- [Instructions for the task]: Please give back, word for word, only the lines starting at the one containing "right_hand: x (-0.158" and ending at the one containing "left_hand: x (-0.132" within the material below.
"""
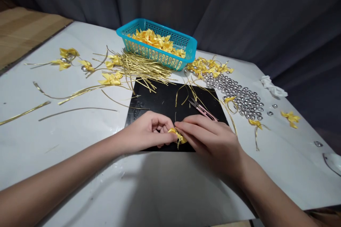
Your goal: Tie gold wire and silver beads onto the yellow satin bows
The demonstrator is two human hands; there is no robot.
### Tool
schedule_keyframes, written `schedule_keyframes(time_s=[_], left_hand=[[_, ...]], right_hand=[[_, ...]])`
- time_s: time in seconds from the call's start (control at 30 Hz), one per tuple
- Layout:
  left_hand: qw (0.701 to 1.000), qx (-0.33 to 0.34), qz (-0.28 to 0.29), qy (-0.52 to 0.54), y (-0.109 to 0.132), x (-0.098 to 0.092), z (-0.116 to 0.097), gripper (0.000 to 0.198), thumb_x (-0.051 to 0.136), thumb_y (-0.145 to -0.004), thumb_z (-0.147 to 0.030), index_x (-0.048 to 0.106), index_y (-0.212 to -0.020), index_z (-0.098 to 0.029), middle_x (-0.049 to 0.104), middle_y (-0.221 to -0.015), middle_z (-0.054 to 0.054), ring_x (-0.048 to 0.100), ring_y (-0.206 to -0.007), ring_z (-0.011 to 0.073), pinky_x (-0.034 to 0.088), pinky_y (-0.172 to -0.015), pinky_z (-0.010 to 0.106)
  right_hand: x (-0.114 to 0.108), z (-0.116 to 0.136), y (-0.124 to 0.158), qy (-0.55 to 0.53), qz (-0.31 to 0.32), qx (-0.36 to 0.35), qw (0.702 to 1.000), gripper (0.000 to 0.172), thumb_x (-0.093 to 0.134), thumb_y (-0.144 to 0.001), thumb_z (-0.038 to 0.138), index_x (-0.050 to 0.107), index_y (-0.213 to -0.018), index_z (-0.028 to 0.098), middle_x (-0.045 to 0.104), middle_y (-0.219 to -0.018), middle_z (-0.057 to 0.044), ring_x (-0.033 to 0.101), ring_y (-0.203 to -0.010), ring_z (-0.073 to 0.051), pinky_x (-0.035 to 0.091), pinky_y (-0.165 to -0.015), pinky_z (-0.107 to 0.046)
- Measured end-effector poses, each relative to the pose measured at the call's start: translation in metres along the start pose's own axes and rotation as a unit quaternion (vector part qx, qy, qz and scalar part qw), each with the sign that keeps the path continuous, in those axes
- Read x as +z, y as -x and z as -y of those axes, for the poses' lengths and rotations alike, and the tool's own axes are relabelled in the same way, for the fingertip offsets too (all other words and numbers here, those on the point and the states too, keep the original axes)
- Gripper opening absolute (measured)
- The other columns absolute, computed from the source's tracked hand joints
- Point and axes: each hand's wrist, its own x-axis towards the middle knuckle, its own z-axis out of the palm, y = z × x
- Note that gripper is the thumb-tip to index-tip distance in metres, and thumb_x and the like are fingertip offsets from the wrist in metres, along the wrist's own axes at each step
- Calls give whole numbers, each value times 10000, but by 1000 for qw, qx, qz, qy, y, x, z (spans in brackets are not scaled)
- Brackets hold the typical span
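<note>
My left hand (149, 129) and my right hand (210, 138) meet over the near edge of a black mat (165, 101). Both pinch a small yellow ribbon bow (178, 135) with a thin gold wire tie sticking out of it. The fingers of each hand are curled closed around the bow. Pink-handled scissors (204, 110) lie on the mat just beyond my right hand.
A teal basket (160, 55) of yellow bows stands at the back. A heap of gold wire ties (141, 67) lies in front of it. Silver beads (239, 95) spread to the right. Loose bows (66, 58) and wires dot the white table (53, 138).
</note>
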Motion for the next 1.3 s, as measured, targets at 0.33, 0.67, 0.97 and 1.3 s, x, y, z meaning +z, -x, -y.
schedule_keyframes(time_s=[0.33, 0.67, 0.97, 1.3], left_hand=[[1000, -2, -1, 17, 0, 0, 0, 115, 645, -662, -157, 561, -587, -135, 514, -527, -61, 438, -476, 50, 381, -470, 161], [1000, -6, 10, 10, 1, 0, 0, 119, 642, -667, -172, 558, -588, -141, 518, -530, -54, 448, -488, 59, 375, -474, 168], [1000, -21, 13, 12, 1, 1, 0, 202, 711, -635, -258, 554, -596, -137, 484, -515, -63, 414, -496, 61, 313, -469, 174], [998, 15, 45, -46, 3, -2, 3, 224, 652, -707, -269, 520, -583, -136, 379, -481, -81, 283, -443, 32, 214, -401, 159]], right_hand=[[3, 4, 0, -17, -34, 11, 999, 206, 473, -894, 147, 679, -908, 136, 663, -821, -55, 614, -667, -90, 452, -562, -179], [5, 0, 1, -96, -29, 25, 995, 197, 478, -890, 140, 658, -968, 157, 643, -875, -62, 612, -752, -102, 494, -648, -180], [-1, -1, -3, -111, 21, 11, 994, 179, 434, -883, 127, 611, -890, 154, 609, -860, -61, 583, -754, -112, 466, -625, -199], [2, 9, -10, -369, 135, 289, 873, 176, 437, -898, 264, 529, -802, 150, 495, -637, 16, 406, -503, -63, 300, -438, -175]])
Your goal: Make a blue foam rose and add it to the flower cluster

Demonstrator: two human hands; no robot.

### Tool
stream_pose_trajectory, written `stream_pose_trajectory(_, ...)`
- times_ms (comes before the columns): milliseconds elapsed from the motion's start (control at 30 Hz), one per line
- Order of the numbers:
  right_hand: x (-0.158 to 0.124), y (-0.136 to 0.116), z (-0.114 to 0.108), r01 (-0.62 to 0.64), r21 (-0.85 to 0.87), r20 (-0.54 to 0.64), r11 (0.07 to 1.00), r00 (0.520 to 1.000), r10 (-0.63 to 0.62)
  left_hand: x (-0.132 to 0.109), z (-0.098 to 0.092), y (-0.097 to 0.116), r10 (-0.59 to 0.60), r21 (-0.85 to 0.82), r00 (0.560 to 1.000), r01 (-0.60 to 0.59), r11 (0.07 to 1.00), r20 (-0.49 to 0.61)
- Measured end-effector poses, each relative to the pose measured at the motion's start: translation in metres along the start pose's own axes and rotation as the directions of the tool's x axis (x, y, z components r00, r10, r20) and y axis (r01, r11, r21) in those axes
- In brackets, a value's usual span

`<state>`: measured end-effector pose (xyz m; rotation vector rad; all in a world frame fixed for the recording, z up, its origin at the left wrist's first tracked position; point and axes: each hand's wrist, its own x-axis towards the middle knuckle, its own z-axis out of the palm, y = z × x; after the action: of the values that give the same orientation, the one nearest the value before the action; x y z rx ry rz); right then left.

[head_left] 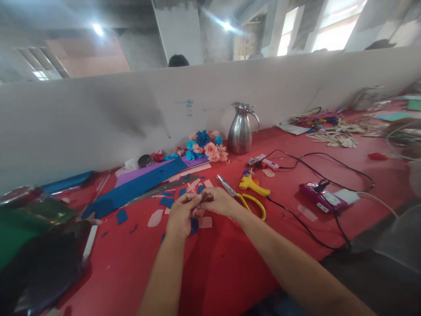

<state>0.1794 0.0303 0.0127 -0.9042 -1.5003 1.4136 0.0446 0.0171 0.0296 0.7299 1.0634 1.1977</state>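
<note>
My left hand (183, 213) and my right hand (217, 201) meet above the red table, fingertips pinched together. What lies between the fingers is too small and blurred to make out. Some pink paper (198, 213) shows just below the fingers; whether it is held or lies on the table I cannot tell. Cut pieces of pink and blue paper surround the hands, among them a pink petal shape (155, 218) and a blue scrap (122, 216). Scissors with yellow handles (251, 204) lie close by my right hand, beside a yellow glue gun (254, 184).
Paper flowers (210, 147) and a steel jug (241, 131) stand by the white partition (98, 118). Blue paper (138, 186) and thin wires (151, 191) lie left. On the right are a pink glue gun (269, 164), a purple power strip (324, 199) and looping black cords.
</note>
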Motion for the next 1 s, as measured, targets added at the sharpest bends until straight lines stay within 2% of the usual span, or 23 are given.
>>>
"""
- [Solution to this exercise]:
  right_hand: x (-0.158 to 0.124), y (-0.136 to 0.116), z (-0.114 to 0.108), r01 (-0.62 to 0.64), r21 (-0.85 to 0.87), r20 (-0.54 to 0.64), r11 (0.07 to 1.00), r00 (0.520 to 1.000), r10 (-0.63 to 0.62)
  left_hand: x (-0.132 to 0.109), z (-0.098 to 0.092), y (-0.097 to 0.116), r10 (-0.59 to 0.60), r21 (-0.85 to 0.82), r00 (0.560 to 1.000), r01 (-0.60 to 0.59), r11 (0.07 to 1.00), r20 (-0.49 to 0.61)

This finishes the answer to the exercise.